According to a recent report by McKinsey & Co, publicly listed utility companies globally have experienced lower returns over the course of the last decade. According to the consultancy, cumulative shareholder returns of about 1% have been realised between 2007 and 2017, compared to 55% other global manufacturing and service companies.
The Financial Times reported that “Centrica of the UK has seen its share price fall 50% over the past four years. France’s EDF has lost 65% of its value since the 2005 initial public offering. Despite some recent recovery, the German utility RWE is worth little more than a fifth of its peak value 10 years ago.”
It is anticipated the electricity demand will grow faster than another other type of energy, driven by economic growth across the developing world, along with the increased electrification of the transport sector.
Yet, with an anticipated $7.2 trillion that needs to be invested between 2016 and 2025, utilities will need to improve performance and create value in order to remain financially viable. In the face of increasing competition from non-traditional market entrants, changes need to be undertaken faster and with more skill than has been previously shown. Utilities will need to focus on improving efficiency to drive prices down yet provide better reliability and safety.
How will this scenario be impacted by the increased impact of distributed generation and the need to investment in sophisticated systems to manage the flow of electricity in a bi-directional manner in a decentralised way?
McKinsey recommends the following actions:
Get scale:With increasing competition in the market, scale will become an important differentiator.
“Renewables and retail, with their fixed cost structure, are two areas where scale and competitiveness go hand in hand.”
Scale may require a review of capital investments, and even the need to divest assets or consider consolidation.
Embrace new technologies: Applying analytics to the network can lead to significant cost effectiveness improvements. According to the report, up to 25% maintenance and replacement cost savings for transformers and circuit breakers and up to 20% for maintenance and replacement of overhead and underground cables have been realised.

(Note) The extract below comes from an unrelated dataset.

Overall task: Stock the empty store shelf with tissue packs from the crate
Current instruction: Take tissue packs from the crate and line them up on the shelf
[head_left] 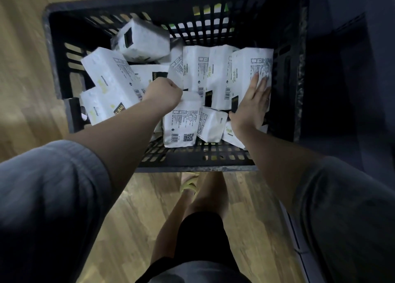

Regulatory management: With a potential increase in ‘top-down regulation’ utilities will be well served by anticipating regulation or helping define and shape it. Effectively managing regulation relationships will be a priority, along with “active institutional advocacy.”
Explore adjacencies: With so many changes already on the cards, it may be an opportunity to embrace the change and consider launching a new business model according to the analysts at McKinsey. This may then see T&D operators expanding into telecom infrastructure or expanding into completely new fields such as insurance or consumer credit.
The reality is that the utility industry is on the cusp of an enormous change – those that embrace the change stand a chance of prospering; the others may well be putting their futures at risk.